His mother inhaled him.
Shaking his head, he smirked.. “Do I smell good?”
“What are you wearing?”
“Soap and water.”
“Good evening, Mother.” He continued down the stairs.
“Where are you going?”
“The party will begin in two hours. I’m sure you want to go over everything with the kitchen staff.”
She paused, looked down at her flowery robe, touched the curlers in her hair, and turned around, rushing back to her bedroom at the end of the hall. “I should get dressed.”
He grinned. “You look beautiful just the way you are.”
“Oh stop it!” She glanced over her shoulder, right before entering her room. “By the way, you look amazing this evening. You look like Jay Gatsby himself, right from the novel obsessing over his beautiful debutant Daisy Buchanan. I’ve invited many women this evening for your event. There should be tons of Daisies there.”
“Great.” He shook his head.
“Don’t you roll those beautiful blue eyes at me,” she huffed. “Remember. Mother knows best.”
“Sometimes you scare me,” he muttered under his breath and hurried down the stairs.
The killer pushed the memory out of his mind and returned to his predicament. Boredom. The only reason he’d been okay with having the party at his mansion this evening was that it provided him an alibi to kill Neil Carson and his mistress.

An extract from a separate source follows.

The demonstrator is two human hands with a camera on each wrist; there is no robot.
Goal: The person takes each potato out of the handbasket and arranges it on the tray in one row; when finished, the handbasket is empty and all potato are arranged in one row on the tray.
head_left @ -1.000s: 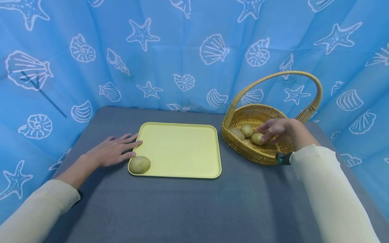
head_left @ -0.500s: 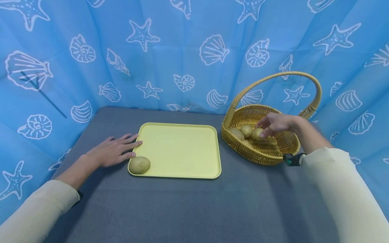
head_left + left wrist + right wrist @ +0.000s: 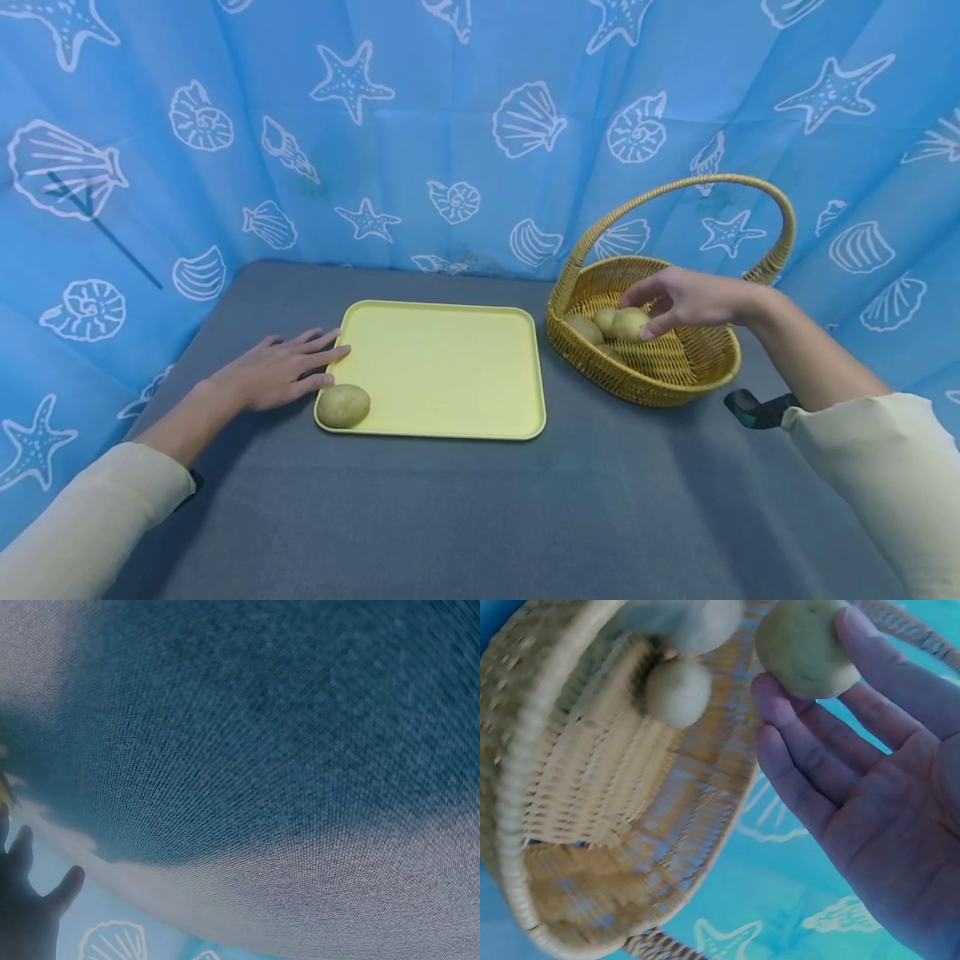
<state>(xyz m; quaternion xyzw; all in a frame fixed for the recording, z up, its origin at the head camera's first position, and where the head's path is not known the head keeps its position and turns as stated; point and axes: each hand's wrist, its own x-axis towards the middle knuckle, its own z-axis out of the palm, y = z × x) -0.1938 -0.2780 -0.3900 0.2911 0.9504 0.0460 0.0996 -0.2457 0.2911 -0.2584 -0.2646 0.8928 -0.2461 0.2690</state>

Now I’ll have to go back. It’s like eating a bad meal that was huge, yet unsatisfying. I don’t even feel like I’ve ate. I’m still hungry. Do I have time to feed myself some more? No. That’s not the way. I have to be careful, have to plan my kills, not rush into them. But. . .do I have time for one more?
Due to living on Ovid Island, he never truly had time to himself. The area was named after the famous poet Ovid, and catered to the most affluent people in Miami.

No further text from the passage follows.